Eines Morgens kommt Francesca von der „Arbeit“ nach hause, Anna steht auf dem Balkon. Noch immer haben die beiden kein Wort miteinander geredet. Anna hebt die Hand und winkt und Francesca, unwissend, was über sie gekommen ist, geht einfach an ihrer Wohnung vorbei einen Stock höher, zu Anna. Klingeln. Die Tür wird geöffnet, Francesca tritt ein, gerade recht zum Frühstück. Aller Streit, aller Hass, alle verletzten Gefühle sind vergessen. Sie sind wieder vereint. Die beiden untrennbaren Schönheiten der Via Stalingrado sind wieder zusammen. Die Welt ist wieder in Ordnung.

 

Kein leichter Lesestoff. Knallhart, unbeschönt, mit allen schönen und hässlichen Details beschreibt Silvia Avallone das Leben in einer Stahlarbeiterstadt - in Piombino. Ich habe mitgelitten, mit Anna, die Francesca zwar liebt, auf eine Weise, wie sich Freundinnen aus Kindertagen nun einmal lieben, aber ihr Herz doch an Mattia vergeben hat. Und mit Francesca, die ihren Vater hasst, und Anna liebt und sonst nichts und niemanden. Und mit den Männern im Stahlwerk. Ich möchte mir gar nicht vorstellen, wie solche Arbeit sein muss.
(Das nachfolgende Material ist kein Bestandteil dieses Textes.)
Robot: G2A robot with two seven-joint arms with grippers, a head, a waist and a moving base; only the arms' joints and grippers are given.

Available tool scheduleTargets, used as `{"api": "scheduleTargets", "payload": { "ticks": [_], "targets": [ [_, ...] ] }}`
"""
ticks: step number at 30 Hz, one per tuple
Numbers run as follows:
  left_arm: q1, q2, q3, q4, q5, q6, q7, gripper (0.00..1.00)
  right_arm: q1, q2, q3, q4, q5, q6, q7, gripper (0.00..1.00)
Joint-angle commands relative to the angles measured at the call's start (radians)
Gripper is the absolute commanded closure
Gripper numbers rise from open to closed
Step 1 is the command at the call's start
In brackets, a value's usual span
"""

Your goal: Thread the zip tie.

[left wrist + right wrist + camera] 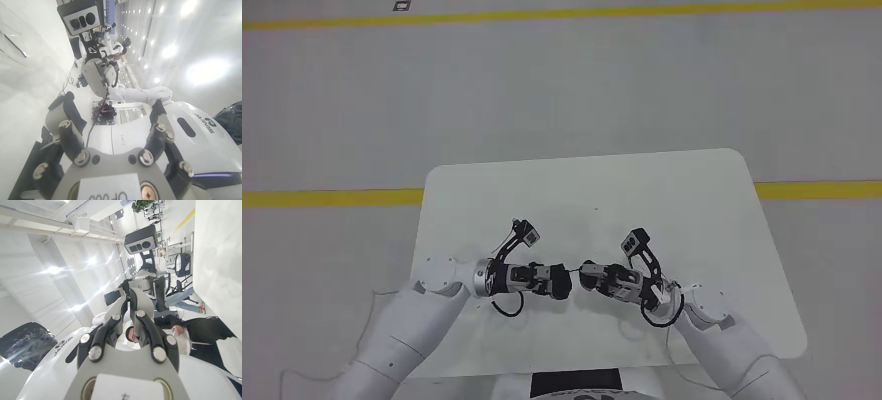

Das Buch hat mich gefesselt. Man erlebt jeden Tag, jede Minute als wäre es ein Teil des eigenen Lebens, noch einmal jung sein, sich verlieben, mit allen Höhen und Tiefen. Die schrecklichen Erlebnisse um Alessios Tod im Stahlwerk. Ich habe sie durchlebt, in meinen Träumen.

Nachdenken, durchdenken, Konsequenzen für das eigene Leben ziehen. Selten hat ein Buch mich derart mitgerissen.

 

Negativ ist mir aufgefallen (was nicht an der Autorin sondern wohl eher am Verlag liegt), dass das Cover des Buches, zumindest was meine Vorstellung angeht, nichts mit dem Piombino zu tun hat, welches Silvia Avallone beschreibt. Das Cover vermittelt Urlaubslaune, den idyllischen Traum einer Ferieninsel, alles hell und freundlich, weißer Sand, junge Menschen, Erholung. Im Hintergrund ein Stahlwerk, irgendwie im Dunst, leicht unscharf, nicht real. Doch das genaue Gegenteil ist der Fall. Das Stahlwerk ist real, es bestimmt den Tag - den Rhythmus des Lebens von jung und alt, Mann und Frau, ja sogar von den Katzen, die dort Leben. Der Strand spielt nur eine untergeordnete Rolle im Leben der Bewohner von Piombino und Erholung scheint ein Fremdwort für die Familien der Via Stalingrado. Und idyllisch ist in der Via Stalingrado nichts, aber auch nicht das kleinste Detail. Ein gewalttätiger Vater strahlt ebenso wenig Idylle aus wie einer, der nur alle Nase lang mal zu hause erscheint, meist Ärger mitbringt und schließlich wegen seiner kriminellen Machenschaften auch noch von der Polizei gesucht wird.

 

Silvia Avallone  hat mit „Ein Sommer aus Stahl“ ein Werk geschaffen, dass mich das schöne Leben, das so viele von uns führen, aufs schärfste hinterfragen lässt. Andere Menschen plagen sich und schuften unter fast schon unmenschlichen Bedingungen und wir genießen die Früchte ihrer Arbeit ohne auch nur im geringsten eine Ahnung davon zu haben, wie viel Schweiß, Dreck und Blut dahinter steckt. Hauptsache, der ICE kommt pünktlich auf die Minute. Welche Arbeit allein in den Gleisen steckt, auf denen er fährt - wer will sich darüber schon den Kopf zerbrechen?! Das traumhafte Italien, dass wir alle zu kennen glauben hat auch seine dunklen, stahlgrauen Seiten, schmutzigen und verschwitzten Seiten- Seiten, die für mich nach der Lektüre diese Buches nie mehr in Vergessenheit geraten werden.